Apesar da abertura comercial, especialistas apontam que o principal obstáculo não está na produção, mas na capacidade de organização e adequação às exigências do mercado europeu.

A necessidade de consolidar sistemas de rastreabilidade, comprovação de origem e conformidade ambiental exige investimentos e coordenação entre produtores, cooperativas e exportadores.

Cenário político e limites do acordo

Outro ponto relevante é que o acordo mais amplo entre Mercosul e União Europeia ainda não foi totalmente ratificado, especialmente no que se refere às cláusulas ambientais.

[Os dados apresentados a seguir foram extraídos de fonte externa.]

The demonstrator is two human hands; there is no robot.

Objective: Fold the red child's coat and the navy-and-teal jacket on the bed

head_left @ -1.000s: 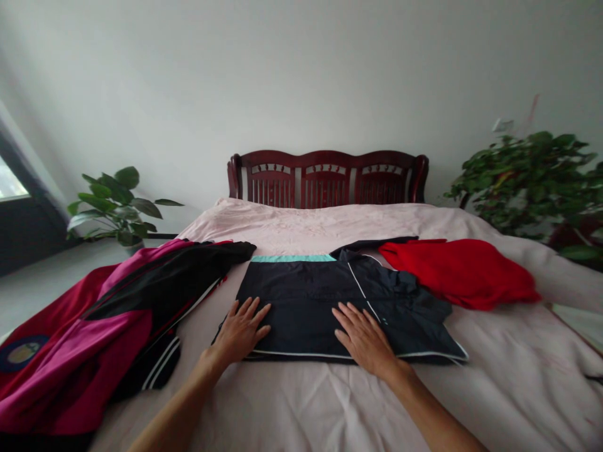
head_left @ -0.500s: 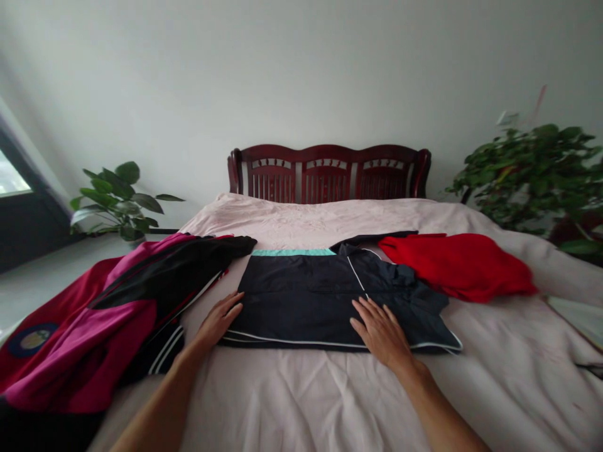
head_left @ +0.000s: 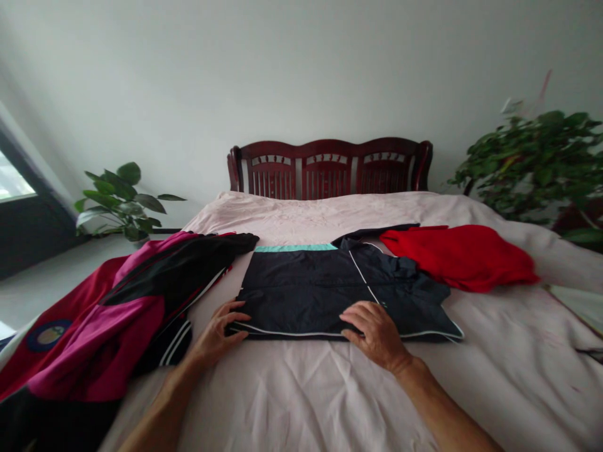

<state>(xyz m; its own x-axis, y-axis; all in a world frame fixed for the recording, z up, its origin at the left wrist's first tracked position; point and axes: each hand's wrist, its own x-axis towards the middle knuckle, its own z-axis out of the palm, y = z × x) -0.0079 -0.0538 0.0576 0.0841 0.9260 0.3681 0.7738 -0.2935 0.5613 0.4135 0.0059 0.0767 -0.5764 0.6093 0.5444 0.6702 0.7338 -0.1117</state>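
Note:
A folded dark navy garment [head_left: 311, 289] with white piping and a teal band lies in the middle of the pink bedsheet [head_left: 306, 389]. My left hand [head_left: 217, 333] curls its fingers round the garment's near left corner. My right hand [head_left: 374, 329] grips the near edge further right, fingers bent over the fabric and thumb at the hem. Both forearms reach in from the bottom of the view.
A pile of magenta, dark red and black clothes [head_left: 108, 314] covers the bed's left side. A red garment [head_left: 459, 257] lies at the right. A dark wooden headboard [head_left: 330, 166] stands behind. Potted plants flank the bed, one at the left [head_left: 123, 204], one at the right [head_left: 537, 163].
Both hands slid back from lying flat on the navy garment to its near edge, and their fingers closed on the hem.

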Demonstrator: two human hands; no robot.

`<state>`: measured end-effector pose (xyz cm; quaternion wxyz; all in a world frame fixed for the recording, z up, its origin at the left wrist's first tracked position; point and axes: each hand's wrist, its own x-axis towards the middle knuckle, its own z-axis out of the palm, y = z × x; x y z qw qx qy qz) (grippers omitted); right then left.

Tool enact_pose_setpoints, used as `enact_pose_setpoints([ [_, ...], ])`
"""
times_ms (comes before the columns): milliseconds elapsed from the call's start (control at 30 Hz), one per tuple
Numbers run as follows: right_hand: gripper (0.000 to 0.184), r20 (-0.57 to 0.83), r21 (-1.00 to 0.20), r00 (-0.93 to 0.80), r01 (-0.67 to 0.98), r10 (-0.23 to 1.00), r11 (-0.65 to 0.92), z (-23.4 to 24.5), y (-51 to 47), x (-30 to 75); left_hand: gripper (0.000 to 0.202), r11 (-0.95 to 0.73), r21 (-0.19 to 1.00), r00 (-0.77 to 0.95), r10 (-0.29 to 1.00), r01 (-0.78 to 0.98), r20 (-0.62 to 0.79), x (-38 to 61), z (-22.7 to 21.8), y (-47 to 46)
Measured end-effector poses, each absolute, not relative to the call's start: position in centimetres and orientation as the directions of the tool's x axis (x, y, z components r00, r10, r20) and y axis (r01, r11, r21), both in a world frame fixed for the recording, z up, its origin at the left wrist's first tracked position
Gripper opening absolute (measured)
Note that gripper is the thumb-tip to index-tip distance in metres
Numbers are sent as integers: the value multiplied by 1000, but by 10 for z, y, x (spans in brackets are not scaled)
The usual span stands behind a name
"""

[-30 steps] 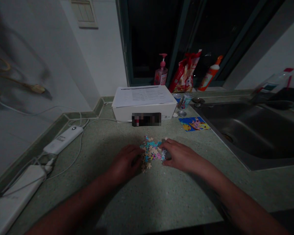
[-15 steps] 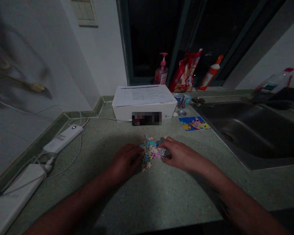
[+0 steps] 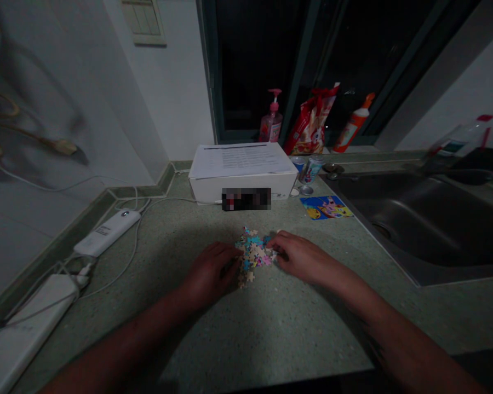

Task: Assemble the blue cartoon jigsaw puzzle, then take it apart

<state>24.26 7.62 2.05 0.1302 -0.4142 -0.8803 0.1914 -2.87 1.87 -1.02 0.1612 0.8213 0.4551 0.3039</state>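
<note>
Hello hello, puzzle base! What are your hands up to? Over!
Left hand at the puzzle pieces' near edge. Right hand touching their far side. White box beyond, apart from the pieces. Over.

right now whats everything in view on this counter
jigsaw pieces: loose cluster, multicoloured, middle of counter
box: one, white, behind the pieces, papers on top
pump bottle: one, pink, at the window
snack bag: one, red, right of the pump bottle
squeeze bottle: one, orange and white, far right of the bag
can: one, blue and white, right of the box
picture card: one, blue and yellow, beside the sink
sink: one, steel, right
power units: two, white, left, with cables
left hand: at the pieces' left edge
right hand: at the pieces' right edge
</note>
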Motion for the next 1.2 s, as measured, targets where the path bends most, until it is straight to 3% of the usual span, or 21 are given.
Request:
enact_pose_setpoints([
  [333,39,84,-442,-623,676,778,589,21,78,243,20,-528,537,394,849,658,352,-29,-12,19],
  [500,40,99,-454,-619,669,779,589,25,78,241,21,-462,532,310,883,710,352,-32,-10,20],
  [667,40,124,-458,-611,664,782,592,24,78,241,14,-327,445,197,929,834,314,-38,-6,16],
  [833,38,133,-473,-605,658,785,586,25,77,240,19,-290,360,240,955,887,177,-38,-5,10],
  [1033,36,168,-492,-611,628,774,603,25,74,233,29,-350,491,288,936,798,201,-33,-11,12],
  [1200,34,208,-522,-626,579,752,627,22,70,227,22,-318,640,232,948,699,219,-33,-19,19],
])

No entanto, a entrada em vigor do pilar comercial reduz a capacidade de países críticos ao acordo de interferirem no curto prazo.

Na prática, isso significa que a redução de tarifas já passa a valer, mesmo sem consenso total dentro do bloco europeu.

Perspectivas para o agro brasileiro

A implementação do acordo inaugura uma nova fase para o comércio entre Brasil e União Europeia, com potencial de ampliar exportações e diversificar mercados. No entanto, o sucesso dessa abertura dependerá diretamente da capacidade do agronegócio brasileiro de atender às exigências regulatórias e fortalecer sua competitividade internacional.

A janela está aberta, mas o avanço efetivo dependerá da adaptação do setor às novas regras do comércio global.